Mill Computing, Inc. Forums The Mill Architecture Optimizing Mill System Design: The view from Low Earth Orbit

  • Author
  • BobC
    Post count: 10
    #3015 |

    Ivan often talks about the view from 40,000 feet. I need to go a bit higher, outside the chip to the system level.

    I’m an embedded real-time developer who also does target system design that overlaps the digital, electrical, electro-mechanical, communications and robotic domains. I’m best at developing algorithms then implementing them in the smallest platform needed to get the job done “on time”. The targets range from an ARM M0 up to a multi-core ARM v8, sometimes with multiple instances connected together.

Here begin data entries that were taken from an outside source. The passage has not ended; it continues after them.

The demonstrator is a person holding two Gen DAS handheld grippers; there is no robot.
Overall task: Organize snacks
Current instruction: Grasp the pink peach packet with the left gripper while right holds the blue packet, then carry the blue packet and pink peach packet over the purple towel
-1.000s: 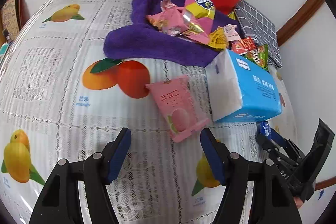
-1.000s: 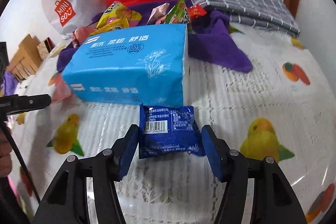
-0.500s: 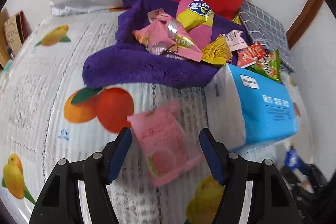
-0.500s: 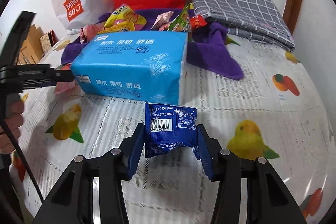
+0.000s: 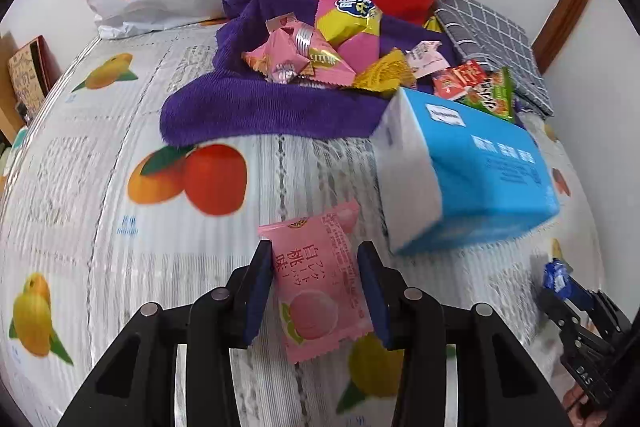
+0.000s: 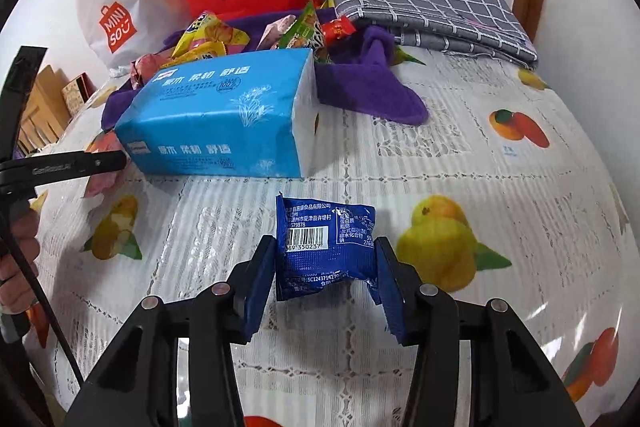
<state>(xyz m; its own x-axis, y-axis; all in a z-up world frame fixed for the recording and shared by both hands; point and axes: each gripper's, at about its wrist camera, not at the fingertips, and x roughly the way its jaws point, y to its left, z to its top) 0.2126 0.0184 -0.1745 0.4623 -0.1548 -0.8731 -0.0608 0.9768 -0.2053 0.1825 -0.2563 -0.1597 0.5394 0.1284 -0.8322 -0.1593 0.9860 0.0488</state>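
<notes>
Closing left gripper (image 5: pixel 316 291) apparently pinches pink snack packet (image 5: pixel 318 279) on tablecloth (image 5: pixel 120 227).

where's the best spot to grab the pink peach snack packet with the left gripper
Grip the pink peach packet across its two long side edges at the puffy middle, coming down from above at the steep angle the left gripper holds. The packet lies flat on the tablecloth, long axis in line with the fingers, crimped seams at the ends. The jaws have just been closing and the pads now flank both sides.
</notes>
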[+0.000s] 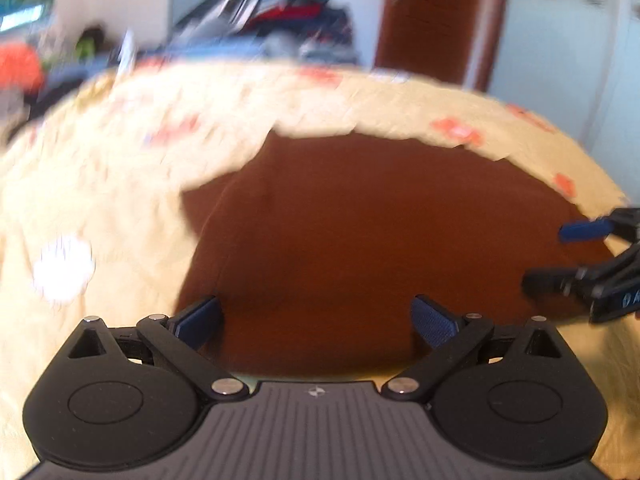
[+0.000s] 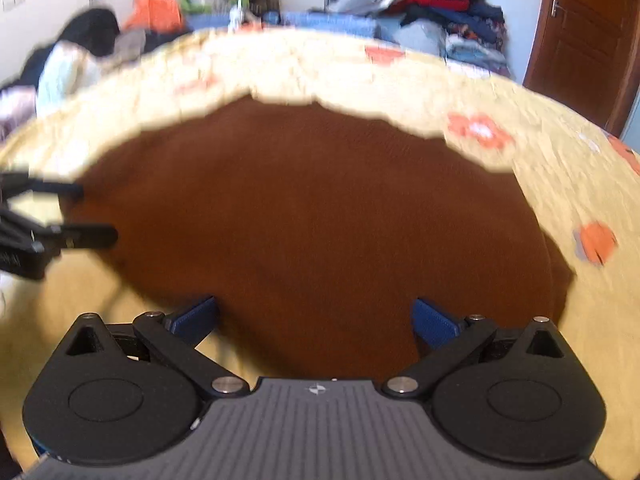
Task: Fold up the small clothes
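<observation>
A brown garment lies flat on a cream bedspread with orange flowers. In the left wrist view my left gripper hovers open over the garment's near edge, nothing between its blue pads. My right gripper shows at the right edge of that view, open, over the garment's right side. In the right wrist view the same brown garment fills the middle, and my right gripper stands open above its near edge. My left gripper enters from the left, fingers apart. Both views are motion-blurred.
The bedspread covers the bed around the garment. Behind the bed a heap of clothes is piled against the wall, with more clothes at the far left. A brown wooden door stands at the right.
</observation>
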The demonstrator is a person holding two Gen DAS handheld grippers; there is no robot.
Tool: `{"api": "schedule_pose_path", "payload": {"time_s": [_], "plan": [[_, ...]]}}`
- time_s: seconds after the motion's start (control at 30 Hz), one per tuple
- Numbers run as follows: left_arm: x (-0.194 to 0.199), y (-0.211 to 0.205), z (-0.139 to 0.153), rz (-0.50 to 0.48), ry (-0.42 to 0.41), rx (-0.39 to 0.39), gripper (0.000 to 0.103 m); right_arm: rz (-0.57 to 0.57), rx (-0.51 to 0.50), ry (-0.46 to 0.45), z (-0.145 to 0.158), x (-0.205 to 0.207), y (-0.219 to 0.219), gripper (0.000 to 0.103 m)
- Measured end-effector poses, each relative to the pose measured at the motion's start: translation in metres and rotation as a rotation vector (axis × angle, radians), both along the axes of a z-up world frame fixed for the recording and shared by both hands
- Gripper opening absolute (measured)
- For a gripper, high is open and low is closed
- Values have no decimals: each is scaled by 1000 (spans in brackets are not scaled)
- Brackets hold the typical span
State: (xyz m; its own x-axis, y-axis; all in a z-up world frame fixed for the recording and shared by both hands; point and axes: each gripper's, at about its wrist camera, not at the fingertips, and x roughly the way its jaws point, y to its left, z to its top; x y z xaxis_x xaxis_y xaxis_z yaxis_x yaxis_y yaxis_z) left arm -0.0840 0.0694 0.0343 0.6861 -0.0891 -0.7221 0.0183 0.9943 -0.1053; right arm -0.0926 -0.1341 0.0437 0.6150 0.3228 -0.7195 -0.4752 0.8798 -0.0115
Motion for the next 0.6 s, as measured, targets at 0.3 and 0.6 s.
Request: {"api": "schedule_pose_path", "payload": {"time_s": [0.3,0.6], "plan": [[-36,62,-3,299,0,-386,103,11,46,38,-4,2,-3,103],[-13,69,-32,441,-4,-954,92,-106,426,157,20,32,-34,103]]}}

    My algorithm development often requires tons of simulation/modeling and big-data work (statistical analysis), from large static data archives to real-time streaming video, and this work can easily consume the small-ish Xeon cluster I use. Since I have a cluster available, I often start my implementation using QEMU to emulate ARM-based target system candidates. But it is a pain to do cross-architecture emulation.

    The Mill architecture presents some interesting opportunities for someone like me, with the view to using a single scalable architecture from my cluster all the way down to my embedded systems. In particular, the thought of emulating a number of Mill Minis on a Maxi seems like a dream come true: I’d tell the Mill compiler to emit code for a Maxi, but constrained to use only the resources and timing of a specific Mini specification. Basically, zero-overhead CPU emulation.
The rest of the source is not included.